Nun zeigt sich, die Lega ist weder tot noch ihr Vorsitzender. Auch wenn er gar nicht zur Wahl stand. Aber spätestens seit der Großkundgebung in Rom, etwa eine Woche vor der Wahl in Umbrien, hätten alle gewarnt sein können, dass mit Salvini nach wie vor zu rechnen ist. Denn nicht nur die riesige Teilnehmerzahl der Demonstration in Rom sprach Bände (Schätzungen kursierten um die Marke 100.000), die Umfragewerte für die Lega-Kandidatin in Umbrien, Donatella Tesei lagen konstant deutlich über der Marke von 50 Prozent. Letztlich hat sie mit 57 Prozent die Wahl zur Regionalpräsidentin überdeutlich für sich entschieden. Die Lega siegte darüber hinaus im Regionalparlament mit 37 Prozent.

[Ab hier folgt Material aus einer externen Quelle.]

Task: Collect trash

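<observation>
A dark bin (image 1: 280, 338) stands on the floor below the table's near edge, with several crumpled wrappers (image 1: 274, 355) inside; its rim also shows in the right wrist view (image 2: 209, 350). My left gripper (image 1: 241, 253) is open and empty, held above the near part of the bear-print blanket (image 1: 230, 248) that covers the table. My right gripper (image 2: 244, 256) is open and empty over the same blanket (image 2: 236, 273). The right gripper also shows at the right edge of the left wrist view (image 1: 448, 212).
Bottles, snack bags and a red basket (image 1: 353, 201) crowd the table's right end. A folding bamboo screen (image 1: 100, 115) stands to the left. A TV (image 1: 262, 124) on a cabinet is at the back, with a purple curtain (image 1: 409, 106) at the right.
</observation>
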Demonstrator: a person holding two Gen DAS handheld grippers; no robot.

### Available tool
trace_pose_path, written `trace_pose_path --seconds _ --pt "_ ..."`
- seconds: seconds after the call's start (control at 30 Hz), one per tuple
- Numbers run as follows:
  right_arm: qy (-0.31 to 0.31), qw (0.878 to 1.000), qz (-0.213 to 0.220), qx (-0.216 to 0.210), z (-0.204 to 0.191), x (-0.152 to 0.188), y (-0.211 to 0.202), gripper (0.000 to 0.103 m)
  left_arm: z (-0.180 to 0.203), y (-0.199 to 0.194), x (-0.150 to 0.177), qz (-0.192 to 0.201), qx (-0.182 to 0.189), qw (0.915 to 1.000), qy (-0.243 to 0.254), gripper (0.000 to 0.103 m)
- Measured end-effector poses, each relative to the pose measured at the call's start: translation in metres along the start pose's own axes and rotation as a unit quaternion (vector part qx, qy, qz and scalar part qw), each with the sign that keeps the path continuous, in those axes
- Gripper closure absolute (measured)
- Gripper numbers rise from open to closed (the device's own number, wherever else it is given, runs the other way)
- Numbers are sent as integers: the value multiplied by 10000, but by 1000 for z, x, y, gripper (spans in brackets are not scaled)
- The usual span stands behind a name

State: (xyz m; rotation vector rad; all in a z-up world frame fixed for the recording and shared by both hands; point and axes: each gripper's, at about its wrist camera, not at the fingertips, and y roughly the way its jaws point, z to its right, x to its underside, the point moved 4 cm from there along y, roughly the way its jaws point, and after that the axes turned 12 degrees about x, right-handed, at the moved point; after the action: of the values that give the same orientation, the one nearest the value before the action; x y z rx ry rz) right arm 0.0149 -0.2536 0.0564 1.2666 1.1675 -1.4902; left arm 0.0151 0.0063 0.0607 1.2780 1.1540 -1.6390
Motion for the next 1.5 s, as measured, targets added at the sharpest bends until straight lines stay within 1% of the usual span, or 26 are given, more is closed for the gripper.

Und das bei einer Rekordwahlbeteiligung, die mit mehr als 64 Prozent fast neun Prozentpunkte höher lag als bei der vorangegangenen Abstimmung 2015.

Der Wahlsieg in Umbrien ist nicht nur deshalb so verheerend, weil diese Region seit den 70er Jahren praktisch ununterbrochen politisch links regiert wurde. Der Sieg von Lega und Salvini ist auch ein so eindeutig offensichtliches Warn-Signal nach Rom an die dortige Sterne-PD-Koalition, dass niemand dort die Niederlage auch nur im Ansatz klein zu reden versuchte, sondern kleinlaut eingestehen musste. Entsprechend entsetzt und besorgt kommentieren die italienischen Medien die Wahlnacht von Umbrien. Ein Comeback Salvinis auf der nationalen Politikbühne Italiens wird jedenfalls deutlich weniger höhnisch oder spöttisch gesehen, als noch vor einer Woche.